Forschungsprojekt zeigt positive Auswirkungen von Agri-PV auf Wildbienen
Forschungsprojekt zeigt positive Auswirkungen von Agri-PV auf Wildbienen
Erste Ergebnisse des Forschungsprojekts „BiodivAgriPV“ zeigen, dass Agri-Photovoltaikanlagen einen positiven Beitrag zur Biodiversität leisten können. Auf einer ökologisch bewirtschafteten Agri-PV-Fläche im sächsischen Gut Krauscha wurden im ersten Untersuchungsjahr deutlich mehr Wildbienenarten nachgewiesen als auf einer vergleichbaren Referenzfläche ohne Photovoltaik.

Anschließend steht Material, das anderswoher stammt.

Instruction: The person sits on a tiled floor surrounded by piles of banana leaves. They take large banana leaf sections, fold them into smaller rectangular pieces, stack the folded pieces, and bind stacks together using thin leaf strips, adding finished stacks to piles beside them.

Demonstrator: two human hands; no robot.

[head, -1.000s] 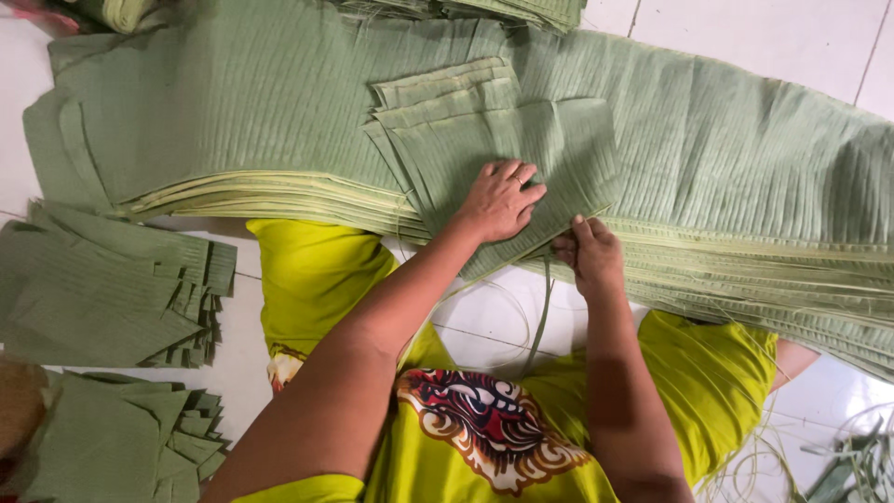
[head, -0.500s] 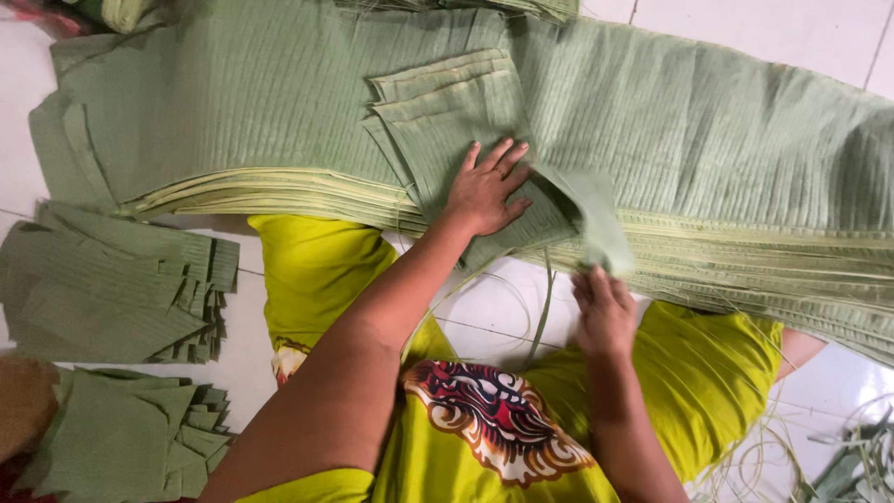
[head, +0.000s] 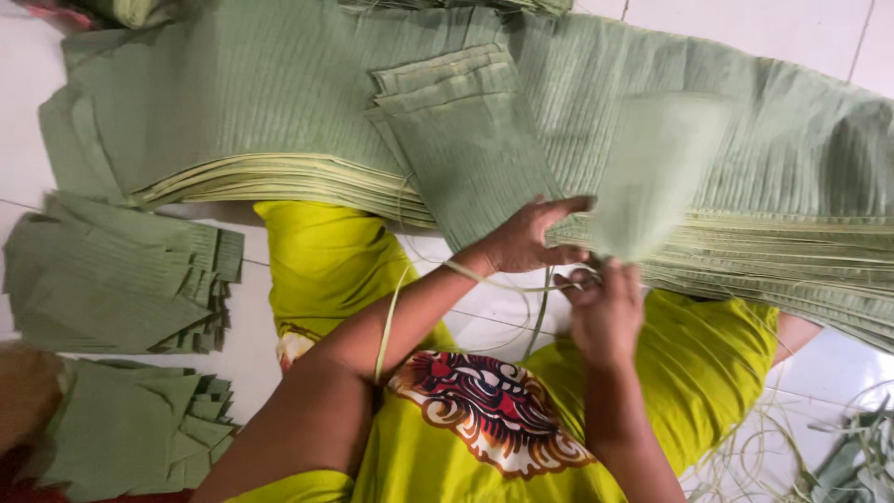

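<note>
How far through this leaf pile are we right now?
Done: two stacks of cut green leaf pieces lie on the white floor at left. In hand: the left hand and right hand lift one blurred green leaf piece. Left: the long thick pile of green leaf sheets looks largely uncut, with a few cut pieces on top.

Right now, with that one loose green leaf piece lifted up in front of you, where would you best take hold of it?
At its narrow lower end, coming from below. The leaf piece stands upright and blurred above the big leaf stack, widening upward, so its bottom tip is the easiest part to pinch. The right hand already meets it there, with the left hand close beside; the wide top would probably flop.
</note>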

Während vier Begehungen im Juni und Juli 2025 wurden im Bereich der Agri-PV-Anlage 27 Wildbienenarten erfasst, auf der benachbarten Ackerfläche hingegen nur 11 Arten. Darunter befanden sich auch mehrere gefährdete Arten, darunter die Senf-Blauschillersandbiene (Andrena agilissima). Kuckucksbienen, die auf andere Wildbienen als Wirte angewiesen sind, wurden ausschließlich im Bereich der Agri-PV-Anlage nachgewiesen.
Als Ursache für die höhere Artenvielfalt nennen die Forschenden die zusätzlichen Strukturen unter den Solarmodulen. Nicht bewirtschaftete Bereiche entwickeln sich zu begrünten Brachestreifen und offenen Bodenstellen, die bodennistenden Wildbienen geeignete Nistplätze bieten. Gleichzeitig sorgte eine durch unterschiedliche Verschattung verlängerte Blühphase des angebauten Leindotters für ein über einen längeren Zeitraum verfügbares Nahrungsangebot.
Die Ergebnisse deuten darauf hin, dass Agri-PV-Anlagen die Artenvielfalt fördern können, indem sie Lebensräume und Nahrungsquellen schaffen. Bis Ende 2027 werden im Projekt neben Wildbienen auch Fledermäuse, Vögel, Laufkäfer und die Vegetationsentwicklung untersucht, um die langfristigen Auswirkungen auf die Biodiversität zu bewerten.